### What you are asked to do
Take every line containing "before" from the material and copy it.

### Data extracts

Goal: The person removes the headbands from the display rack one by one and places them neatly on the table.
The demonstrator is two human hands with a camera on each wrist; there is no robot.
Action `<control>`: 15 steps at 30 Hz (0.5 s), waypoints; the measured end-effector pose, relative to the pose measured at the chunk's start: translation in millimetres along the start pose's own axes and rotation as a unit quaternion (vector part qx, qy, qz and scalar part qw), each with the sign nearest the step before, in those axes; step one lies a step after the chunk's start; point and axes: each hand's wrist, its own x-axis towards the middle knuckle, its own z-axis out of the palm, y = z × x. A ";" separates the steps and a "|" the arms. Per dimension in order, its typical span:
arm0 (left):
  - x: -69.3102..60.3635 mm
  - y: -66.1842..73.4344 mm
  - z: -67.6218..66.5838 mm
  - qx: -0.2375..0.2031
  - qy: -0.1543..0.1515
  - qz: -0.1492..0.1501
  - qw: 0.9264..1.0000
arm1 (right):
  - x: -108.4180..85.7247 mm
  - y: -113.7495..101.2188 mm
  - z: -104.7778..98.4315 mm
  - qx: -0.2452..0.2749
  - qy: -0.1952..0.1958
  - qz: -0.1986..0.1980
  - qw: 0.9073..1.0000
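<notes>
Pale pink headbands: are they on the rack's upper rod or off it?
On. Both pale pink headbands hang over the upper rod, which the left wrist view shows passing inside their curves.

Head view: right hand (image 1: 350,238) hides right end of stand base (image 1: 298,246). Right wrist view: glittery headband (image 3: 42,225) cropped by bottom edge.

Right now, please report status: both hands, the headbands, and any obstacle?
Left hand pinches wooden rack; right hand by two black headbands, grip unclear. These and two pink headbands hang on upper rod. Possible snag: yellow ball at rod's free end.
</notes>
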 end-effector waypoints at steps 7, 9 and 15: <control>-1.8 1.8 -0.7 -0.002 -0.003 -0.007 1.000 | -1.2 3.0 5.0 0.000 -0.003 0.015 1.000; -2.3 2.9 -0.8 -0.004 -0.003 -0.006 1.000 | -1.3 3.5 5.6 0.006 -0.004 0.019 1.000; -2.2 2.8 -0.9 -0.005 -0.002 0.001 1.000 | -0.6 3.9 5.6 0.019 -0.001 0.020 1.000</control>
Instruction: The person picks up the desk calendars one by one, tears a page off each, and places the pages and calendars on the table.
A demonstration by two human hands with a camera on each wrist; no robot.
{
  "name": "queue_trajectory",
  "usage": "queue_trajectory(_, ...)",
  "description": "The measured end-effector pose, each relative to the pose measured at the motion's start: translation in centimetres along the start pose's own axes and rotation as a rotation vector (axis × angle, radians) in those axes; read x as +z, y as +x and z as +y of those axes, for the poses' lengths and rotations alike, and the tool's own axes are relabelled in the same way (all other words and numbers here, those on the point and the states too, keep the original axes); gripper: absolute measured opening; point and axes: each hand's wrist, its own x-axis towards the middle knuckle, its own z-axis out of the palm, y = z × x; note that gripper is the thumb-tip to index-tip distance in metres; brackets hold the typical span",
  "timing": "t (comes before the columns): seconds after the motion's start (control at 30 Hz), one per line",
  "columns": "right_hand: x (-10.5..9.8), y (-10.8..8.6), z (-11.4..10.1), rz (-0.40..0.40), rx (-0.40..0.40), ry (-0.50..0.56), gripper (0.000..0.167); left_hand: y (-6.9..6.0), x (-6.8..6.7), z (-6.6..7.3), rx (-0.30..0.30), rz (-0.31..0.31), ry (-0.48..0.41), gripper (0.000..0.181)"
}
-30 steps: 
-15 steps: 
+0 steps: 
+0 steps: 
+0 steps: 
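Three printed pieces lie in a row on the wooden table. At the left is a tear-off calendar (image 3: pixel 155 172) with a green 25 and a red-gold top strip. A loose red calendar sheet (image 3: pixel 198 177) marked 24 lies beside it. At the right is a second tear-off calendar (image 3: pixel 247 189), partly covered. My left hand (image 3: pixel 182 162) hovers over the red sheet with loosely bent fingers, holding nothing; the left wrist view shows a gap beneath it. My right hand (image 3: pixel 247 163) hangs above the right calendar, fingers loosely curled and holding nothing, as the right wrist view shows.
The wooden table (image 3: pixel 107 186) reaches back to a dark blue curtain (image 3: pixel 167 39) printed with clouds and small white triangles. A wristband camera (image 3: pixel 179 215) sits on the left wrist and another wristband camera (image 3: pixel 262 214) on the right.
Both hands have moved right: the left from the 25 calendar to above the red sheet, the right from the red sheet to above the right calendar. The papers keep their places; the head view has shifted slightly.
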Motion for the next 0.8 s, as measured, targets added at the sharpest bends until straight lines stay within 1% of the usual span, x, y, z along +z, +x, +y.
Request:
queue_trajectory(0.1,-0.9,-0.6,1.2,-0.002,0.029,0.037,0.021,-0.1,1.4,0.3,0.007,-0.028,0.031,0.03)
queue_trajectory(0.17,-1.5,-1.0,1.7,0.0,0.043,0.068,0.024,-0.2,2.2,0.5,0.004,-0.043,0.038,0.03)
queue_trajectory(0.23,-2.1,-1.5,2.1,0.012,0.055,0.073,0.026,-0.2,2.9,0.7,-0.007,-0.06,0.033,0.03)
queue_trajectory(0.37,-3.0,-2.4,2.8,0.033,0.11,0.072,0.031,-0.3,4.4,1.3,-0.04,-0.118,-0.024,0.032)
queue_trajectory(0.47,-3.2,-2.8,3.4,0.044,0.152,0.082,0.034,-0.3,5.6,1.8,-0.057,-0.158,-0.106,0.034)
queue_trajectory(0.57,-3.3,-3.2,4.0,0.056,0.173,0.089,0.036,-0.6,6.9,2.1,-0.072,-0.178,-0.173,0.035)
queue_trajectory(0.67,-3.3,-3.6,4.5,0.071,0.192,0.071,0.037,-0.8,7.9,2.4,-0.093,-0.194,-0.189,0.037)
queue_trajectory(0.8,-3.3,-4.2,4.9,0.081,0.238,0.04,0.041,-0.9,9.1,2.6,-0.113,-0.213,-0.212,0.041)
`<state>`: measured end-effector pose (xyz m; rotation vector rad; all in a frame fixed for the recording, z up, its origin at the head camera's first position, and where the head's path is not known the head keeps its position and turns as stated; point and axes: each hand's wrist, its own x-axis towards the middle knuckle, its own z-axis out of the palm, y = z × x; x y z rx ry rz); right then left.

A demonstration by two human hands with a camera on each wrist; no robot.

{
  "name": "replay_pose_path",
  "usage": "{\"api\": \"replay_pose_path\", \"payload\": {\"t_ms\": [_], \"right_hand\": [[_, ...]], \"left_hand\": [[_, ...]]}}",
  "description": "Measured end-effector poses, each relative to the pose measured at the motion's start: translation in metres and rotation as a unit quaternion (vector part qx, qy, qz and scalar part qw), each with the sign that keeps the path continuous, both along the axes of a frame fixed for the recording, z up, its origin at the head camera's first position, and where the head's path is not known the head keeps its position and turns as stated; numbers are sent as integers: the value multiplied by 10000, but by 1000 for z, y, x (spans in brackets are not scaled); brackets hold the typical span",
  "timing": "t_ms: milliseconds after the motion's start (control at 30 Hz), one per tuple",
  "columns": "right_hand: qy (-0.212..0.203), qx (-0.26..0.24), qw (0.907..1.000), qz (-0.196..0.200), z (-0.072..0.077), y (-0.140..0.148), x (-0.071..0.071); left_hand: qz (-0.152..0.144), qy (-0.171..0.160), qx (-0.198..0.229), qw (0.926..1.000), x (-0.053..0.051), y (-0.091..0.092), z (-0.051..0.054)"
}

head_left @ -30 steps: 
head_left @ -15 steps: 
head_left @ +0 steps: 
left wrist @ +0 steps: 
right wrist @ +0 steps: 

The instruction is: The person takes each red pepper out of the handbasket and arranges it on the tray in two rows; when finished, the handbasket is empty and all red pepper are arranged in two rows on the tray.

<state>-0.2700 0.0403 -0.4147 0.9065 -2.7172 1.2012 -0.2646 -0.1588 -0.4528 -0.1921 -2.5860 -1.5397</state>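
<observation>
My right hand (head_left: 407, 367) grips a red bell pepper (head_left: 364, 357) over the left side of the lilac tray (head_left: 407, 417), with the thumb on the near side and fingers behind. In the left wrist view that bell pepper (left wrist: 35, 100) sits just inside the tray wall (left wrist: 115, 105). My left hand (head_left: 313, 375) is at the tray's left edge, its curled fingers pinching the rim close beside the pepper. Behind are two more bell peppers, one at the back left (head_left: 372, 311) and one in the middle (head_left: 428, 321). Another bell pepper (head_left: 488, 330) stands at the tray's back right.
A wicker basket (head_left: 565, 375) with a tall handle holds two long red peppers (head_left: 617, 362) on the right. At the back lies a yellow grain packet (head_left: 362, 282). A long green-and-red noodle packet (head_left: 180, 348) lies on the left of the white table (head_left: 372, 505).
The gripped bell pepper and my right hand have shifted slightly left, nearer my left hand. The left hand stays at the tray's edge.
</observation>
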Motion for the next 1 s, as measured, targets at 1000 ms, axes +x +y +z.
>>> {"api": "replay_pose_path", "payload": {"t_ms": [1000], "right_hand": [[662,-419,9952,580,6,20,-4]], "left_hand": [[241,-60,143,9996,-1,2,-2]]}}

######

### Finished exercise
Action `<control>`: 15 steps at 30 Hz (0.5 s), waypoints; the measured end-effector pose, relative to the pose measured at the chunk's start: translation in millimetres along the start pose's own axes and rotation as a unit quaternion (vector part qx, qy, qz and scalar part qw), each with the sign nearest the step before, in those axes; step one lies a step after the chunk's start; point and axes: each hand's wrist, its own x-axis towards the middle knuckle, its own z-axis out of the palm, y = z × x. A ";" separates the steps and a "|" the arms. Per dimension in order, its typical span:
  "timing": "t (comes before the columns): seconds after the motion's start (control at 30 Hz), one per line",

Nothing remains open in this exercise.